18 Eylül 2017 Pazartesi

Kurosawa'nın "Düşler"i üzerine...




Hicret OSTA

Anadolu Gençlik Dergisi - Eylül 2017


DÜŞ MÜ KÂBUS MU?

                 “İş başına geçti mi yeryüzünde bozgunculuk çıkarmak, ekini ve nesli helak etmek için koşar. Allah ise bozgunculuğu sevmez.” (Bakara - 205)

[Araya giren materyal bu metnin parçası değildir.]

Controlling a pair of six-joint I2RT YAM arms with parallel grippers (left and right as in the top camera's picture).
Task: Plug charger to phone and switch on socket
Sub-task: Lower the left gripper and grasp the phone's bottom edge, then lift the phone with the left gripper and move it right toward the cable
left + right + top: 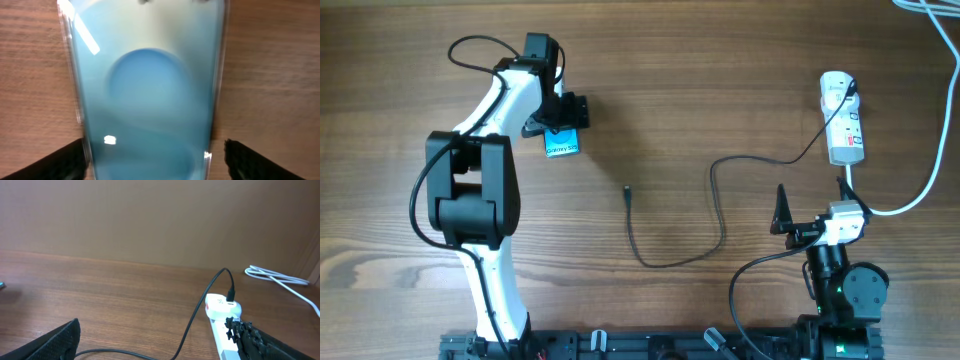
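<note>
The phone (561,146), with a light blue screen, lies on the wooden table at upper left. My left gripper (558,125) is open and straddles it. In the left wrist view the phone (150,100) fills the frame between the two fingers (152,160), with a small gap at the right finger. The white socket (842,120) lies at upper right. The black charger cable (720,215) runs from it in loose curves to its free connector tip (627,190) mid-table. My right gripper (813,200) is open and empty just below the socket (222,315). The cable (200,310) passes between its fingers (160,345).
A thick white lead (930,170) runs from the socket's near end round the right side to the top right corner, and shows in the right wrist view (275,275). The arm bases stand along the table's front edge.
</note>
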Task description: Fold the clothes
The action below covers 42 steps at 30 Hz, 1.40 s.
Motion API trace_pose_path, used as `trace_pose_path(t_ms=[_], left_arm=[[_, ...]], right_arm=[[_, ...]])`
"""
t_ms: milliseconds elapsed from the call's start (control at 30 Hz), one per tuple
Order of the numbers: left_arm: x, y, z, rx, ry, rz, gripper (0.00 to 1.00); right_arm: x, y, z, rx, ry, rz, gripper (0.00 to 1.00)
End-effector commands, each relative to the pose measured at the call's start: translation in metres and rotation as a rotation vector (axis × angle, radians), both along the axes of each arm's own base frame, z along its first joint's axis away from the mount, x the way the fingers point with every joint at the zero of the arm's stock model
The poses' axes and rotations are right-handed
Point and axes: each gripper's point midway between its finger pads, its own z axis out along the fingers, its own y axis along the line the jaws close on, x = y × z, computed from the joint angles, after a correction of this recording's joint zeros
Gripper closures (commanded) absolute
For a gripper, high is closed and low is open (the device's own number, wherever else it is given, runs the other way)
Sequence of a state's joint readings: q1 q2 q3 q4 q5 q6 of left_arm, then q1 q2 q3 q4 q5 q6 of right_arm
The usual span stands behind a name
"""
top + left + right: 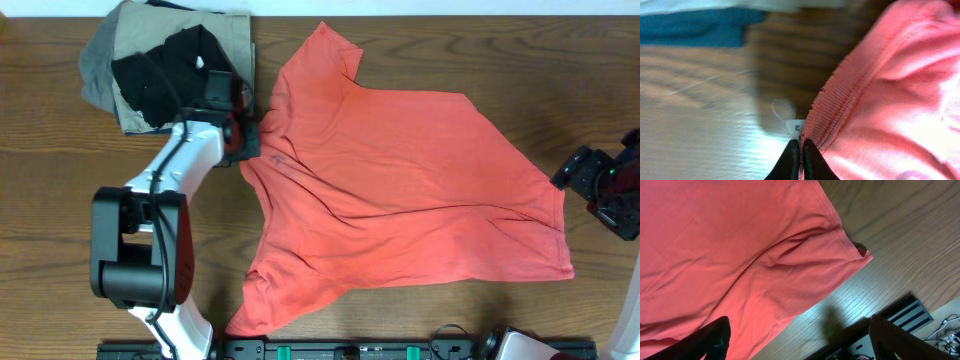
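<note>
coral t-shirt (400, 190), wrinkled cotton, l tool (801, 147) pinched shut on ribbed collar (835, 110), r tool (800, 330) wide open

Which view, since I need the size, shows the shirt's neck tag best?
Left wrist: the white neck tag, marked M, lies by the ribbed collar, pinched in the left gripper. Overhead, that gripper hides it; right wrist shows only T-shirt hem.

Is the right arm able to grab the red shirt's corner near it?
Probably yes. The right tool is open, and the shirt corner lies on the table right by it, uncovered.
</note>
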<state>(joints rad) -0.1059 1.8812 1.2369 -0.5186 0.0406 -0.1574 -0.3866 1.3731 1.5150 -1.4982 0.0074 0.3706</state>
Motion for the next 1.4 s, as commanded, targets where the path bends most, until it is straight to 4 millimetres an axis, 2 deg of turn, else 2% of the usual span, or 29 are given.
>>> trace_pose_path(t_ms=[0,33,67,133,167,300,433,533,667,733,933,1100,1167,1233,1300,1367], left_arm=[[0.003,0.023,0.007,0.031,-0.009,0.056,0.94],[0.003,0.026,0.006,0.031,-0.005,0.065,0.93],[0.002,0.030,0.006,0.031,-0.001,0.074,0.84],[0.000,0.033,0.006,0.031,0.006,0.081,0.38],[-0.001,0.033,0.006,0.031,0.011,0.082,0.37],[-0.008,0.031,0.013,0.028,0.020,0.077,0.36],[-0.025,0.030,0.027,0.004,0.054,0.134,0.36],[-0.043,0.011,0.028,-0.105,0.125,0.111,0.37],[-0.063,-0.020,0.023,-0.246,0.218,0.046,0.48],[-0.072,-0.031,0.018,-0.269,0.242,-0.009,0.51],[-0.090,-0.055,0.008,-0.249,0.285,-0.107,0.51],[-0.097,-0.069,0.006,-0.240,0.299,-0.149,0.51],[-0.098,-0.070,0.004,-0.237,0.303,-0.151,0.51],[-0.097,-0.062,0.000,-0.197,0.301,-0.114,0.51],[-0.095,-0.051,-0.003,-0.151,0.296,-0.078,0.51],[-0.095,-0.049,-0.006,-0.147,0.290,-0.074,0.52]], right_arm=[[0.000,0.002,0.004,-0.012,-0.014,0.020,0.13],[0.000,0.002,0.004,-0.012,-0.014,0.020,0.14],[0.000,0.002,0.004,-0.012,-0.014,0.020,0.13],[0.001,0.001,0.004,-0.013,-0.017,0.020,0.13],[0.002,0.001,0.004,-0.015,-0.020,0.020,0.13],[0.003,0.000,0.005,-0.018,-0.029,0.019,0.13],[0.012,-0.003,0.005,-0.028,-0.055,0.011,0.12],[0.025,-0.008,0.001,-0.033,-0.079,-0.001,0.12],[0.047,-0.017,-0.016,-0.037,-0.096,-0.010,0.13],[0.059,-0.022,-0.029,-0.031,-0.082,-0.010,0.13],[0.096,-0.026,-0.081,0.048,-0.028,0.003,0.14],[0.105,-0.030,-0.134,0.094,0.086,0.000,0.14],[0.106,-0.030,-0.155,0.111,0.130,0.005,0.14],[0.107,-0.030,-0.172,0.125,0.164,0.005,0.14],[0.108,-0.029,-0.186,0.144,0.185,0.014,0.14],[0.110,-0.029,-0.196,0.152,0.199,0.021,0.14]])
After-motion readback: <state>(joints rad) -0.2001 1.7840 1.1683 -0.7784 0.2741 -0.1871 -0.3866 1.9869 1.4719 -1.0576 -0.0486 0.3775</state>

     İki dünya savaşı ve bir soğuk savaş dönemine tanıklık edip neredeyse her yapıtında güngörmüşlüğünü konuşturan Japon senarist ve yönetmen Akira Kurosawa’nin 1990 yapımı “Dreams” (Düşler) isimli filmi, yaptığı dayanaklı doğa güzellemesi ile modern zamanların sinema başyapıtlarından biridir. İsmine atıfla olaydan olaya, durumdan duruma seyir içinde akan film, bir karakterin merkezinde dönmesi ile de rüyaları bizzat gören karakterin (esasında oldukça öznel bir izlekte yönetmenin) zihin dünyasına izleyiciyi çeker. Fakat asıl dikkat çekici olan büyülü düş atmosferiyle başlayan filmin yer yer kabusa, hatta karabasana evrilen örgüsündeki evrensel hakikat parçalarıdır. Fakat yönetmen yine de insanlık namına umutvar olduğunu, kabustan çok rüyadan yapılma sahnelerin altın vuruşları ile gösterir.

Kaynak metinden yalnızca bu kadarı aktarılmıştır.